Work item.
Pick out each line of the records that includes the string "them", and copy it.

Source records
★ ★ ★ ★ ★ ★ ★

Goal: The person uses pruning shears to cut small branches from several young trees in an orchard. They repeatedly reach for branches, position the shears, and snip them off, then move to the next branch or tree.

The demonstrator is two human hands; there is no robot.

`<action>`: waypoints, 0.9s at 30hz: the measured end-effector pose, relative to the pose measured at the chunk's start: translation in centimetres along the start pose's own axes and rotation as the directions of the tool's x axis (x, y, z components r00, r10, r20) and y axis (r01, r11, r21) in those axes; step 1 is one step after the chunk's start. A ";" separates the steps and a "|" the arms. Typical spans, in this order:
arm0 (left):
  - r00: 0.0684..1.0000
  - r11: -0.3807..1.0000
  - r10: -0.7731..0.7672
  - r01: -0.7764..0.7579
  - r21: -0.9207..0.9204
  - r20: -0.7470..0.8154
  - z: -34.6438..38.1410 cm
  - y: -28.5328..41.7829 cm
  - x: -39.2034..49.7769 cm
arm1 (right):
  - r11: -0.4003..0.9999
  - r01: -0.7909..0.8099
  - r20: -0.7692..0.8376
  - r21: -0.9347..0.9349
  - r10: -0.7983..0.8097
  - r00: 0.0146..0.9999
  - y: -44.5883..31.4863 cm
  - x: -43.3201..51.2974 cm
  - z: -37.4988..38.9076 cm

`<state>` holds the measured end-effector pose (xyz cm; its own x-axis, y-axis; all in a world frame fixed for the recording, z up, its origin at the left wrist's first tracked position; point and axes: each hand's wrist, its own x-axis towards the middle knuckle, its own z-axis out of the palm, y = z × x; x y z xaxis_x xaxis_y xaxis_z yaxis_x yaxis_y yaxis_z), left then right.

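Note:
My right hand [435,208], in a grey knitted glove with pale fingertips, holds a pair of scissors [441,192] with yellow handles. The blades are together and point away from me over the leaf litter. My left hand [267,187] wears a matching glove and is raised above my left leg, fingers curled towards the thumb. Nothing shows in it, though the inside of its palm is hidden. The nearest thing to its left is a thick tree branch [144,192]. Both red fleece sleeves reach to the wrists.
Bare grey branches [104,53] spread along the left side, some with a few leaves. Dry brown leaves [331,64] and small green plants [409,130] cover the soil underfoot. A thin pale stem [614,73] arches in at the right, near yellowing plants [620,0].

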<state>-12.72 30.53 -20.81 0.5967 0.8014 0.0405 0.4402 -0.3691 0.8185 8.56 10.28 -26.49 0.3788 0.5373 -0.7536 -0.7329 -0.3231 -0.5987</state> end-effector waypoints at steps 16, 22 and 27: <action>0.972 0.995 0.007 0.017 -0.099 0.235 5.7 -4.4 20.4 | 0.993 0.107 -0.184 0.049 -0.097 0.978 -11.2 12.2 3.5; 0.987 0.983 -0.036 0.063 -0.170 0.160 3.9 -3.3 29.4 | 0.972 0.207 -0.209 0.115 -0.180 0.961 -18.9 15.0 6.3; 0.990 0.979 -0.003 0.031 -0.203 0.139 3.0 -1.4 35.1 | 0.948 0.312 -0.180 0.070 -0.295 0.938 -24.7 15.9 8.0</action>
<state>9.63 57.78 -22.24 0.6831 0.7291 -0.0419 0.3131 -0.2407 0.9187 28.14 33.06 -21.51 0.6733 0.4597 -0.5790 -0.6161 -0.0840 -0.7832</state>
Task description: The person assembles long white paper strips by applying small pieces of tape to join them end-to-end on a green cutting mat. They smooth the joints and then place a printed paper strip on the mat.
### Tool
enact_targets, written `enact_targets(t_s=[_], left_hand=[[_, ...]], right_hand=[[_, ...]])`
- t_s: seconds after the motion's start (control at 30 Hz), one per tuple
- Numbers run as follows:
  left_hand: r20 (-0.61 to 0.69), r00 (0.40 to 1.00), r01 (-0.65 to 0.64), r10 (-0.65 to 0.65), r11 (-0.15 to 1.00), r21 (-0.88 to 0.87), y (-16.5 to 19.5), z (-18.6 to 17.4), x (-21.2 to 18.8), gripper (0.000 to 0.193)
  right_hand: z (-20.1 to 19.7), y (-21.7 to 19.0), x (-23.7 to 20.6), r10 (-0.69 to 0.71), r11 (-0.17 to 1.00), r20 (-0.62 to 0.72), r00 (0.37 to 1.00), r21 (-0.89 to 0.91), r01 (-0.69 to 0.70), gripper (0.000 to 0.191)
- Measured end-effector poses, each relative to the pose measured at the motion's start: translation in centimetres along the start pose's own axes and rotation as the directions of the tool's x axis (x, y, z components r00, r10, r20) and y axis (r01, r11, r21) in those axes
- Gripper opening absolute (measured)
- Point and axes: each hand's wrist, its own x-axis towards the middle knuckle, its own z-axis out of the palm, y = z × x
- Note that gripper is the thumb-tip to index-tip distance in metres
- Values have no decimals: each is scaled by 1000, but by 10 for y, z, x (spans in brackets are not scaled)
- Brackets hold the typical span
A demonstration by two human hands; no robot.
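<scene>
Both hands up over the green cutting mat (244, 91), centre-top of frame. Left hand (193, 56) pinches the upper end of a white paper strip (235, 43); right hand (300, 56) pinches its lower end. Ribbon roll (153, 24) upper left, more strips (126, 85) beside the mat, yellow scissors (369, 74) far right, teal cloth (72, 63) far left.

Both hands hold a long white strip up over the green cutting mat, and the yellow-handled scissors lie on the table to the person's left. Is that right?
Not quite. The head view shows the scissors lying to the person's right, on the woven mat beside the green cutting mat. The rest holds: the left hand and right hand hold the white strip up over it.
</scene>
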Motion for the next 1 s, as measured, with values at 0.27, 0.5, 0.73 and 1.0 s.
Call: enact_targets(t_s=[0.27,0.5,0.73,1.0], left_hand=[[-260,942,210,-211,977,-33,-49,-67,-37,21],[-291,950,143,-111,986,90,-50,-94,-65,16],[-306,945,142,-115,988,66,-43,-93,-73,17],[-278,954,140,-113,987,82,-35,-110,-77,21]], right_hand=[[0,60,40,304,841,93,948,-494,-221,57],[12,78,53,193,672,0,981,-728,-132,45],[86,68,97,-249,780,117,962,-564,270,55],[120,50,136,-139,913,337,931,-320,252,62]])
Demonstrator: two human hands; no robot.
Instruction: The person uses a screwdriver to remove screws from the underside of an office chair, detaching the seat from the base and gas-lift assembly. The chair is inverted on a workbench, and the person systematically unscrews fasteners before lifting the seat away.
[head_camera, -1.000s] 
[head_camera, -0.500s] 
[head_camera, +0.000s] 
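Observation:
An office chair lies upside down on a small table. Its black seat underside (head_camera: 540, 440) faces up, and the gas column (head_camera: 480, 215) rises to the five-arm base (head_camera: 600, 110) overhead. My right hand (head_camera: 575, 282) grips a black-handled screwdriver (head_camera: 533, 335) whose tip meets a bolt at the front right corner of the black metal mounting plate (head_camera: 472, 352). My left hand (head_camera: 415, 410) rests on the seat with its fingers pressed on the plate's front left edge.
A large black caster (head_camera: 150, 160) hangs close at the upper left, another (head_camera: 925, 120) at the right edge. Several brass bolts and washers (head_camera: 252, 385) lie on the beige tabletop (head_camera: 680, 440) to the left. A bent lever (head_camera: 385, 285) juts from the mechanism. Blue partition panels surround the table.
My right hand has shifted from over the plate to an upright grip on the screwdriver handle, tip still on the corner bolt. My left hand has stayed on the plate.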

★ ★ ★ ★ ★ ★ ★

Result for this exercise.
Goal: The person uses pruning shears to cut small branches from several young trees in an orchard. They repeatedly reach for branches, position the shears, and snip them off, then move to the next branch or tree.
Task description: The person assembles long white paper strips by applying small pieces of tape to join them end-to-end on a green cutting mat. They smooth the joints and then place a printed paper strip on the mat.

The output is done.